» **SUPPLIED ENTRIES**:
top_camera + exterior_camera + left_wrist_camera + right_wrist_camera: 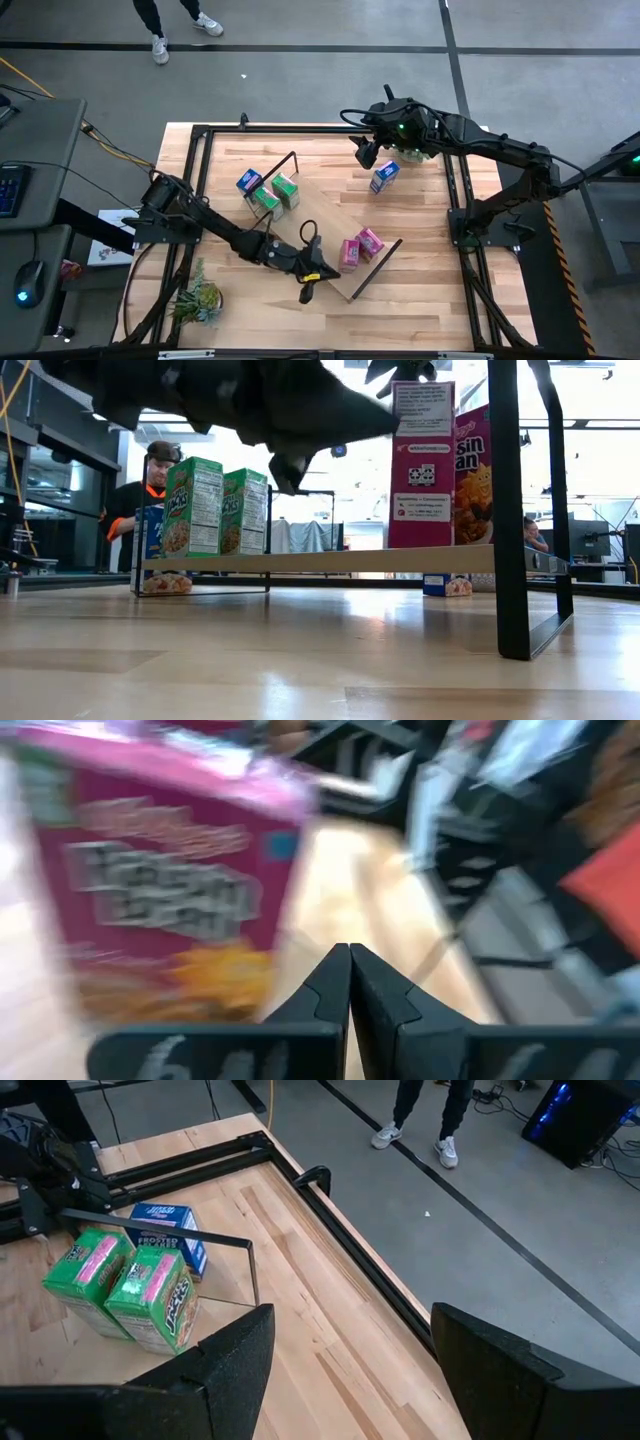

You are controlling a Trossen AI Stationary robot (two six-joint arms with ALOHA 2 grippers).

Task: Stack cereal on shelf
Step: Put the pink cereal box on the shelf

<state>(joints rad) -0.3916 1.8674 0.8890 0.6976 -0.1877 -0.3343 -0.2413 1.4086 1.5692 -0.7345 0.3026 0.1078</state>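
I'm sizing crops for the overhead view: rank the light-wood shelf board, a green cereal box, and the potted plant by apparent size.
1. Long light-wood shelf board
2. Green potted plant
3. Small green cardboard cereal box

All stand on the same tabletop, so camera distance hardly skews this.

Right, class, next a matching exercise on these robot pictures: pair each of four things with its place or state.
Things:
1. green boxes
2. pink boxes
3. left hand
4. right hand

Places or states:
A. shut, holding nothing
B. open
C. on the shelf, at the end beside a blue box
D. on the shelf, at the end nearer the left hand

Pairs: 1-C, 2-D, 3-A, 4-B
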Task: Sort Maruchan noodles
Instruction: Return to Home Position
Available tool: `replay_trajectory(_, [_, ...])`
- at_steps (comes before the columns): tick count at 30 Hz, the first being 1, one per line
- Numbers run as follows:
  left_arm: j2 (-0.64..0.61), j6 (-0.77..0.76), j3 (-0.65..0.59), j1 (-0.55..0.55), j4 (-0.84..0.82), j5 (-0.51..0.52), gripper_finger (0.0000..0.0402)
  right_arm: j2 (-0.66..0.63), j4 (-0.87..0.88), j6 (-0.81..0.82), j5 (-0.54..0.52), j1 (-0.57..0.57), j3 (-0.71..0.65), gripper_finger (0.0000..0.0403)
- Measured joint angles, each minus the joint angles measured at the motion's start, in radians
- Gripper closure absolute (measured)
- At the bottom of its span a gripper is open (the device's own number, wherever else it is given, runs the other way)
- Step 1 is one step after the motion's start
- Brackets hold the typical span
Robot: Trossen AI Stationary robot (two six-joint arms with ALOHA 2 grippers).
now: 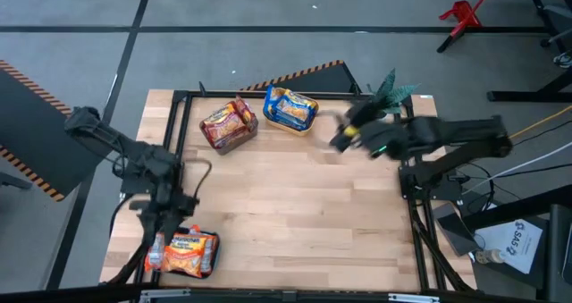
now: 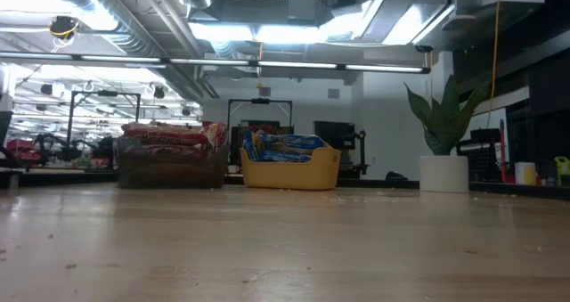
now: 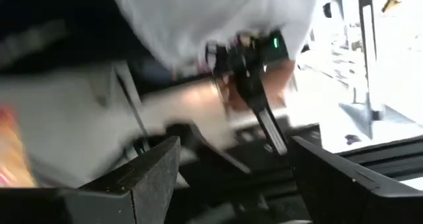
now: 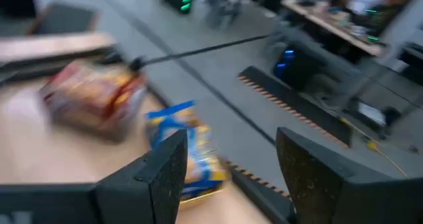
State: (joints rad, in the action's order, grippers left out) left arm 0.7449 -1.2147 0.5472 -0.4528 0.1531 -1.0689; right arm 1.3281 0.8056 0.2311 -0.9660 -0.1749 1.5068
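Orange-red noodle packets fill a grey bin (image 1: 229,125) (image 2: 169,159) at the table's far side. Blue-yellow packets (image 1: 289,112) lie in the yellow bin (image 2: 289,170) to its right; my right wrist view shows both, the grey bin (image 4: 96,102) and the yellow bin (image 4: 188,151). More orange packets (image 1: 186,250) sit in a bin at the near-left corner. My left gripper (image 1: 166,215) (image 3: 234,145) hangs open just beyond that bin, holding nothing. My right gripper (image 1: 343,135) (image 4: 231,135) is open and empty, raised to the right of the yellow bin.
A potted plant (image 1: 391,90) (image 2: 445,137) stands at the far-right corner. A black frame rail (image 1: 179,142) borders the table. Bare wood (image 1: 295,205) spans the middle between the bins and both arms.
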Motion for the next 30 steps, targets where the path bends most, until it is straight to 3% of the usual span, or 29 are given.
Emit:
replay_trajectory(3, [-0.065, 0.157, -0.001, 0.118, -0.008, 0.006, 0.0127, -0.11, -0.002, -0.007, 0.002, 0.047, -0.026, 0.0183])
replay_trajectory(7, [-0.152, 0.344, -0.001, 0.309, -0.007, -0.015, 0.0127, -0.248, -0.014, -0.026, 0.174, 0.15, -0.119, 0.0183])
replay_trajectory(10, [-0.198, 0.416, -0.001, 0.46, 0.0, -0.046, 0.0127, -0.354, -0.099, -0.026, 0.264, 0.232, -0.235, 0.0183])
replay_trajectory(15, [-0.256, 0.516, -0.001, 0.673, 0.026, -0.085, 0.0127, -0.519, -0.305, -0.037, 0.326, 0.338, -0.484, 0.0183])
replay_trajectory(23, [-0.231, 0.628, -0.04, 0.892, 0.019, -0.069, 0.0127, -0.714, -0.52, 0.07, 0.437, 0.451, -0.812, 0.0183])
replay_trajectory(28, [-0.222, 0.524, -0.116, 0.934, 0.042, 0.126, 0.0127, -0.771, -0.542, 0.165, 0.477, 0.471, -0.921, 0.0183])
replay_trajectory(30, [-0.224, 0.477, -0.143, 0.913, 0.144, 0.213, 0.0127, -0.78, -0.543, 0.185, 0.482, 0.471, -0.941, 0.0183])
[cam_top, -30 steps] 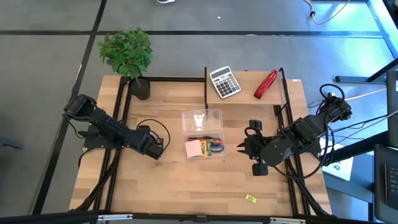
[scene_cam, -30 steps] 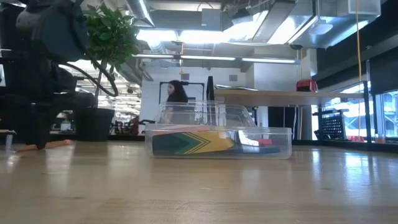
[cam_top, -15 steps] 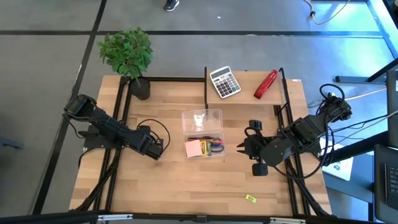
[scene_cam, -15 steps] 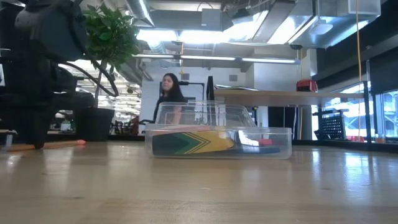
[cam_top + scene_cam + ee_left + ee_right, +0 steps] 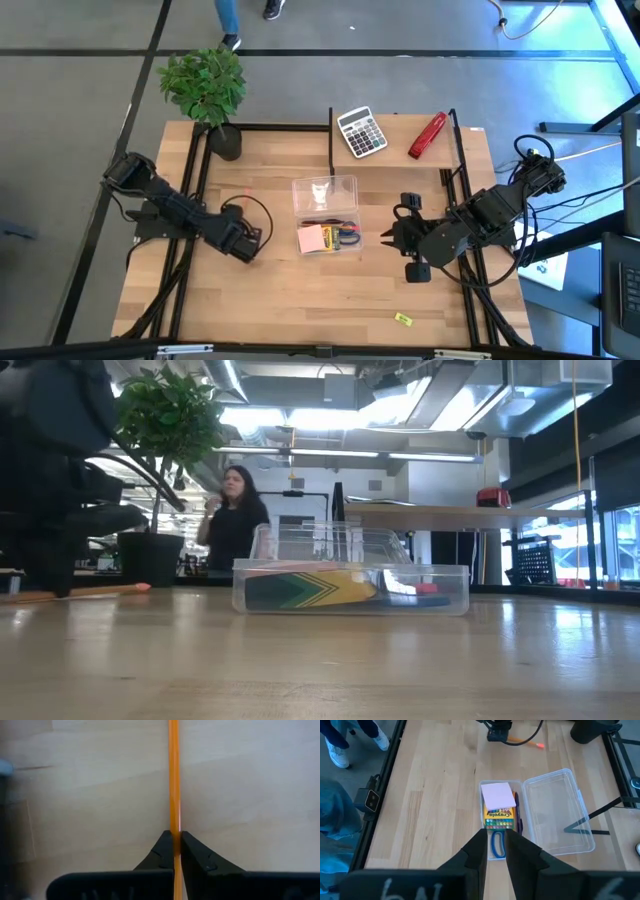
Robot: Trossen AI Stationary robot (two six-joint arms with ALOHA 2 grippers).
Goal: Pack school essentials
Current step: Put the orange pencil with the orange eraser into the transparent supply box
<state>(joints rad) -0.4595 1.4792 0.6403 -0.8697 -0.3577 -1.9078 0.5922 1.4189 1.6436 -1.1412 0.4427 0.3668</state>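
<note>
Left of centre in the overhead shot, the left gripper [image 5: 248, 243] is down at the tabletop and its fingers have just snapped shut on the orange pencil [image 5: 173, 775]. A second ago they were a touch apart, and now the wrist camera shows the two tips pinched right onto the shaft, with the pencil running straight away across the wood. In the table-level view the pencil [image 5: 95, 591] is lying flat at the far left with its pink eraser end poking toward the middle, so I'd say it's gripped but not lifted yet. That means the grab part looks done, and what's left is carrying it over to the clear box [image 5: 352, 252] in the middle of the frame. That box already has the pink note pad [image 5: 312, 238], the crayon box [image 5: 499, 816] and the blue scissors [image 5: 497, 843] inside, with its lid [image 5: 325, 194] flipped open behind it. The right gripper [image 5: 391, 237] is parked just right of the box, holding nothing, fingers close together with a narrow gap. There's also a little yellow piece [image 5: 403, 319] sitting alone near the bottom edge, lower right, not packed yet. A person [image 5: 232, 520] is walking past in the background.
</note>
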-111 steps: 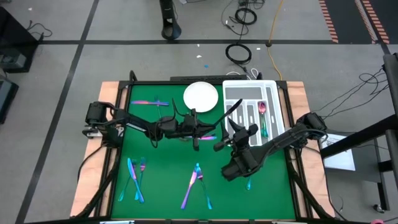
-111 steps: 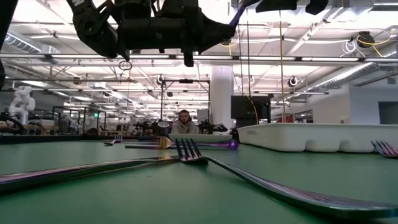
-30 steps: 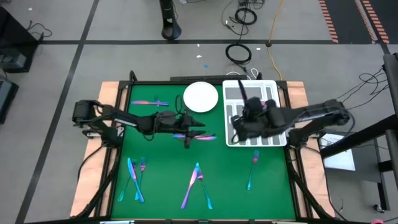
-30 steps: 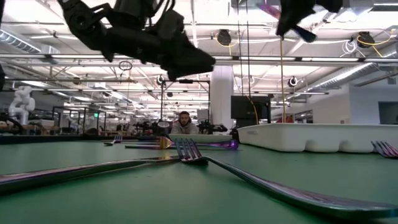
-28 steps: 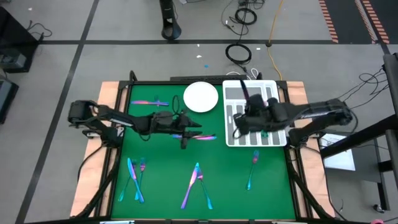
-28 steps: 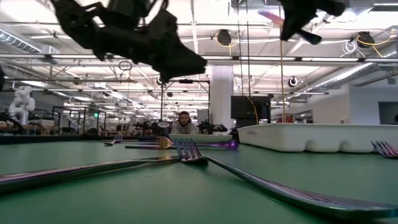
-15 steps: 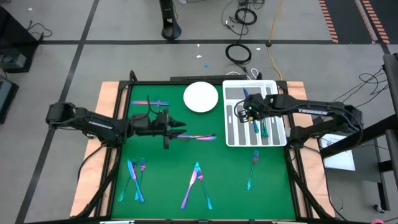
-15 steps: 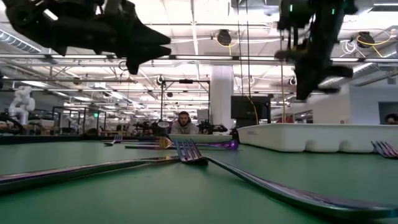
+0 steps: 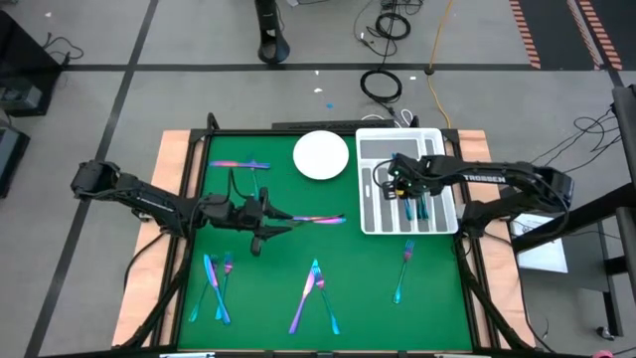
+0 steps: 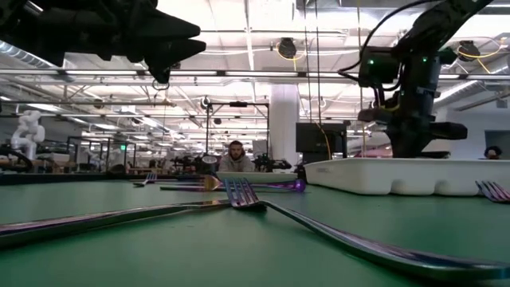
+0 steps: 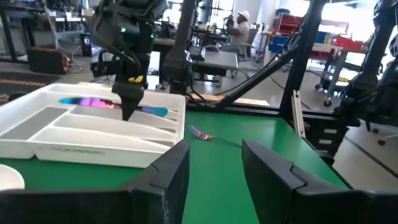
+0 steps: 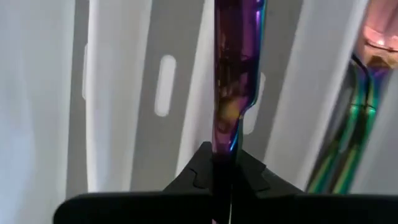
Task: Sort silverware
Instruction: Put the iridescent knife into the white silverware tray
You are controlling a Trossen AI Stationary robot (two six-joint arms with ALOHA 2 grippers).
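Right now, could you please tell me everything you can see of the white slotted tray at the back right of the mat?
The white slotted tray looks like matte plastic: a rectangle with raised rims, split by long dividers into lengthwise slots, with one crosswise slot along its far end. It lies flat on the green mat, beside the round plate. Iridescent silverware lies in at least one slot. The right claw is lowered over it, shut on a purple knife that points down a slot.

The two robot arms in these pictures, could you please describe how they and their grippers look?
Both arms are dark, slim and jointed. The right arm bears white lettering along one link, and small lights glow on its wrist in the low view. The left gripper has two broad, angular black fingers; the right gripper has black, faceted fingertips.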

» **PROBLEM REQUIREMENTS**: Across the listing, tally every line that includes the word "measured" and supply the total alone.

» **REPLY TO THE TASK**: 2